-- Exercise input --

_ _ _ _ _

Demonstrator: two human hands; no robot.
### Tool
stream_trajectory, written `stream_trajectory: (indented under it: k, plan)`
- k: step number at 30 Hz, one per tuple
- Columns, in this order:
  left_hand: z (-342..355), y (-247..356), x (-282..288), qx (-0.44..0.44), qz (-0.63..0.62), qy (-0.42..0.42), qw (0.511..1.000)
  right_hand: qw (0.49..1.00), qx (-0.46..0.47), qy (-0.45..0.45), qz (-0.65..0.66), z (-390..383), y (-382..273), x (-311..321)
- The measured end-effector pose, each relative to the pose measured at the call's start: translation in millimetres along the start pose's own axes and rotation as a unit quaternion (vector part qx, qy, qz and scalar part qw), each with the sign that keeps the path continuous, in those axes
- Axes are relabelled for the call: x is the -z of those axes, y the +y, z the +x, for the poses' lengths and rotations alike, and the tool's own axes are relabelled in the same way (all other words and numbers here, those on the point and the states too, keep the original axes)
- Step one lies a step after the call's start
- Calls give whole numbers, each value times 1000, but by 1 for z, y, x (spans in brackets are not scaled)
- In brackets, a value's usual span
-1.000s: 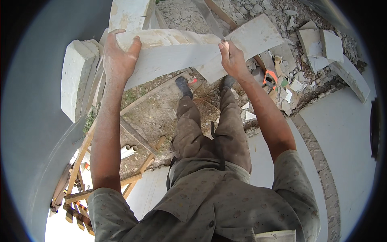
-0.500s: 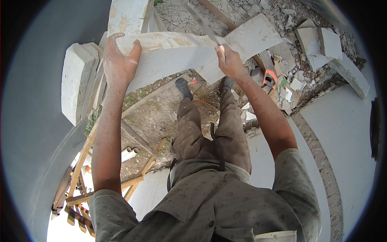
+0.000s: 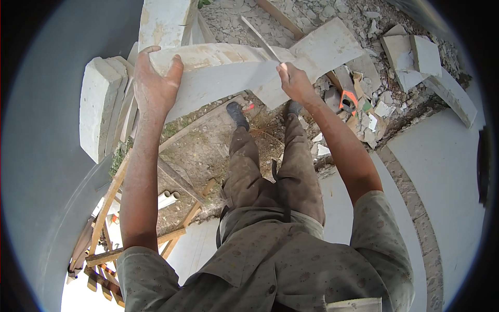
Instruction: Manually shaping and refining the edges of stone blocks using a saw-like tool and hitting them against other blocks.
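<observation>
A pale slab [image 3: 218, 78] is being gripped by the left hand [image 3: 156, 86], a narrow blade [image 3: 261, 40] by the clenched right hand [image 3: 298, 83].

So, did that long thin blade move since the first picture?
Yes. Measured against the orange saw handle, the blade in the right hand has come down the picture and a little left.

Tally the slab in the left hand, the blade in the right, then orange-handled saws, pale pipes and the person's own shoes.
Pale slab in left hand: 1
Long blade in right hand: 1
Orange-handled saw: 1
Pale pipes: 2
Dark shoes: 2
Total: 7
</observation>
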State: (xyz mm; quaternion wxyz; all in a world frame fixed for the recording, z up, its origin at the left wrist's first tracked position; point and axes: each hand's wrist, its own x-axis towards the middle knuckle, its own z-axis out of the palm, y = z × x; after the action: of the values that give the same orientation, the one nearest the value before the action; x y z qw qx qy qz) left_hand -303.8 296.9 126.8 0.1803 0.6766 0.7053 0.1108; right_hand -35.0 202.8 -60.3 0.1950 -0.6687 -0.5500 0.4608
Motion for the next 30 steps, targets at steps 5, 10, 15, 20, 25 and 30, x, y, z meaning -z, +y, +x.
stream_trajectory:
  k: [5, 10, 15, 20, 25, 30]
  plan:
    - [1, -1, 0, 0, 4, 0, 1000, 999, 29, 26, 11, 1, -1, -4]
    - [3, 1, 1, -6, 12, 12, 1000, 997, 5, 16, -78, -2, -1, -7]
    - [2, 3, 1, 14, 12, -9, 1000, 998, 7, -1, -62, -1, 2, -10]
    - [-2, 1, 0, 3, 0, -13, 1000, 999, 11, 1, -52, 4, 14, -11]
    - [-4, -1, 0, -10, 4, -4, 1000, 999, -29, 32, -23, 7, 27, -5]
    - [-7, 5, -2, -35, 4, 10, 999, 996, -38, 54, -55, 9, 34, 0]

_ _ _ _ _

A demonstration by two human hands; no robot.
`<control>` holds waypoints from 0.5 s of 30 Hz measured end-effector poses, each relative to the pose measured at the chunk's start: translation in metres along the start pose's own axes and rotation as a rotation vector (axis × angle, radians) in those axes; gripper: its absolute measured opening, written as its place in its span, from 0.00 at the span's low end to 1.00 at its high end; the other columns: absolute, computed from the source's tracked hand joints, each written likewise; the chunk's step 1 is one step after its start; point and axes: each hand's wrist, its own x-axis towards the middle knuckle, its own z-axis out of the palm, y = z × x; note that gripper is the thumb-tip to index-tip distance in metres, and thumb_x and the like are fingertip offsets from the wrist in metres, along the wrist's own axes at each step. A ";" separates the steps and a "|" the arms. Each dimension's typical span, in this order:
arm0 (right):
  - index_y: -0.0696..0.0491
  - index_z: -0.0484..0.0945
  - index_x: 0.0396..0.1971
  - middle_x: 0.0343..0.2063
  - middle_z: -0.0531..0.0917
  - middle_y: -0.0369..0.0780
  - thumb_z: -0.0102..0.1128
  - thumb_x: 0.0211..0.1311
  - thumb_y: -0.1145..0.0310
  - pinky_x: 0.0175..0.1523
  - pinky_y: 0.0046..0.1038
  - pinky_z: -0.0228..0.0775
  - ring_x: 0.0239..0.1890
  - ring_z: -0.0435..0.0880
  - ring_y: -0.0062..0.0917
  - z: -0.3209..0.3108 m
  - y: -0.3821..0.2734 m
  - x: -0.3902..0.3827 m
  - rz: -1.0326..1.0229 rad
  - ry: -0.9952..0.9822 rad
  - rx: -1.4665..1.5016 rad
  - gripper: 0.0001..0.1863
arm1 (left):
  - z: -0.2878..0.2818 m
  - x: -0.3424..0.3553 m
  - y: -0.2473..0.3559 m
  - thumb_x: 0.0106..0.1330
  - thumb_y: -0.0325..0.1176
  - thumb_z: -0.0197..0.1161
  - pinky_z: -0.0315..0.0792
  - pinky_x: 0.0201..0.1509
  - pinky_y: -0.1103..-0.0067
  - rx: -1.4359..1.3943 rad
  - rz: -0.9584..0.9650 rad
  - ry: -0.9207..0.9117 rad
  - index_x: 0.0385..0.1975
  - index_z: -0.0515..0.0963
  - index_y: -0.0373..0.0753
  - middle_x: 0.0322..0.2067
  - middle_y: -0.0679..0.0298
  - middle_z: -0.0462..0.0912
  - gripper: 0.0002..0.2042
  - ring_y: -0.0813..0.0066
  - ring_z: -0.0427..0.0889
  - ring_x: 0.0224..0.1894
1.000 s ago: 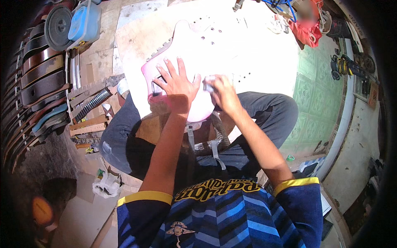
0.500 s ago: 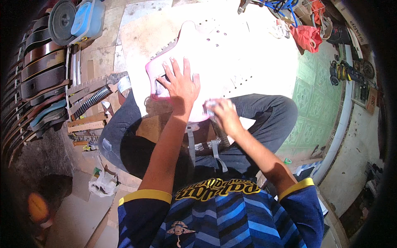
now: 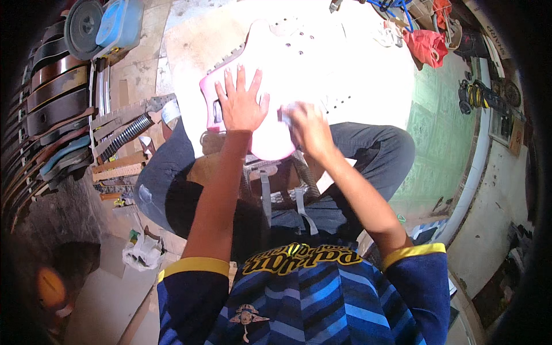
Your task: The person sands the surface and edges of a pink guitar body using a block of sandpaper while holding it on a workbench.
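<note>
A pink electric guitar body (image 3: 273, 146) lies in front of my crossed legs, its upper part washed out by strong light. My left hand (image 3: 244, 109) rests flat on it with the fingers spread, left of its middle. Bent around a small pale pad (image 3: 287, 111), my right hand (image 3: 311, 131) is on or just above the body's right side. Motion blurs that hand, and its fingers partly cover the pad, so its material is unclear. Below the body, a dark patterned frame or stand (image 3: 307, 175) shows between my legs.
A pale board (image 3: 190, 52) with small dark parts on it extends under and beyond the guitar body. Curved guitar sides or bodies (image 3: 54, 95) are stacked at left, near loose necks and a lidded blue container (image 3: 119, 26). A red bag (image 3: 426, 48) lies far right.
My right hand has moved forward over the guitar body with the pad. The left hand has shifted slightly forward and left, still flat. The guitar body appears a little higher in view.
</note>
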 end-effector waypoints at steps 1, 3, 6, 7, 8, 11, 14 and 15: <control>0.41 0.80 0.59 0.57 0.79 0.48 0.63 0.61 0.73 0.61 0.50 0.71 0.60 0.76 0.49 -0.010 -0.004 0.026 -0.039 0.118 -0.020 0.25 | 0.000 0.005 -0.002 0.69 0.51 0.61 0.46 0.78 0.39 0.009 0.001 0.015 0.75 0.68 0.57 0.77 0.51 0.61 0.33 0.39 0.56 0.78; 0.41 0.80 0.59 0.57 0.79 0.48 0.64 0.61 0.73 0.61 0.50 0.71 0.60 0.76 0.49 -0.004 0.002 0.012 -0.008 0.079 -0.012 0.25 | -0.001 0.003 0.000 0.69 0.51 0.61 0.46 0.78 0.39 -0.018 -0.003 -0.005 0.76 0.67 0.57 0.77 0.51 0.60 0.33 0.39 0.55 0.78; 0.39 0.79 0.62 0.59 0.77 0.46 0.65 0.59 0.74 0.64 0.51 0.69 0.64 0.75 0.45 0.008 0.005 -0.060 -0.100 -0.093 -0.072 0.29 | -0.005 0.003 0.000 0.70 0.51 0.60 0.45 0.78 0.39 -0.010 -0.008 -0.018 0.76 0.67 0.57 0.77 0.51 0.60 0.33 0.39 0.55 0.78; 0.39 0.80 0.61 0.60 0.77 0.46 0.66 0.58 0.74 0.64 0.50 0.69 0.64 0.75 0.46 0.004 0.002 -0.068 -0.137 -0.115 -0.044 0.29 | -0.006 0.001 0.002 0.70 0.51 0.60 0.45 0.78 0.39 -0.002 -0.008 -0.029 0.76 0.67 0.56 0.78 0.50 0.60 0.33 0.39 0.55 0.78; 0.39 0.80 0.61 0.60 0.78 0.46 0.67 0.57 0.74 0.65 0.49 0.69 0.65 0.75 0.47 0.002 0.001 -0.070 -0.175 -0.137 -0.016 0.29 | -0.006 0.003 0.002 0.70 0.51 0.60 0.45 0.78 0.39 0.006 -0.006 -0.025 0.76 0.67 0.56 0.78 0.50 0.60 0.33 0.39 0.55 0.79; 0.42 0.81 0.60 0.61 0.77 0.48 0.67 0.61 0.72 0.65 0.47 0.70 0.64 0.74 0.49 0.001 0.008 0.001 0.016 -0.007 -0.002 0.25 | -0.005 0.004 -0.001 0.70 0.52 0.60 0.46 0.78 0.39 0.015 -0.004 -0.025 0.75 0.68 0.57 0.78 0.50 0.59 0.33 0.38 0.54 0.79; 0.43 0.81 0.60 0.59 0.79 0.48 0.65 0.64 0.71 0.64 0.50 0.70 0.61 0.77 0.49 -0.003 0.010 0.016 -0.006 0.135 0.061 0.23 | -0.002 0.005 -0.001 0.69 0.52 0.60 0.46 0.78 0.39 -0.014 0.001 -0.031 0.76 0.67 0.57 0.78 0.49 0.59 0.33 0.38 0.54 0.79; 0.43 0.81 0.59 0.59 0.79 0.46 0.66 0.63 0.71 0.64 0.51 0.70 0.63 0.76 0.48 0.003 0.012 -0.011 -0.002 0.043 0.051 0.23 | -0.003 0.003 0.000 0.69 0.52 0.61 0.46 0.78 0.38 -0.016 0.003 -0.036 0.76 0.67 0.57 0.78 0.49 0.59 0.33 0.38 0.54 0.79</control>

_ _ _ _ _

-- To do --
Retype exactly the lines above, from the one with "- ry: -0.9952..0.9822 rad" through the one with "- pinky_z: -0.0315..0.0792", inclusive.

-- Completed task --
  - ry: -0.9952..0.9822 rad
  - rx: -1.4665..1.5016 rad
  - gripper: 0.0001..0.1863
arm1 (left):
  - z: -0.2878..0.2818 m
  - x: -0.3424..0.3553 m
  - y: -0.2473..0.3559 m
  - thumb_x: 0.0106..0.1330
  - thumb_y: -0.0325..0.1176
  - thumb_z: -0.0197..0.1161
  - pinky_z: -0.0315..0.0792

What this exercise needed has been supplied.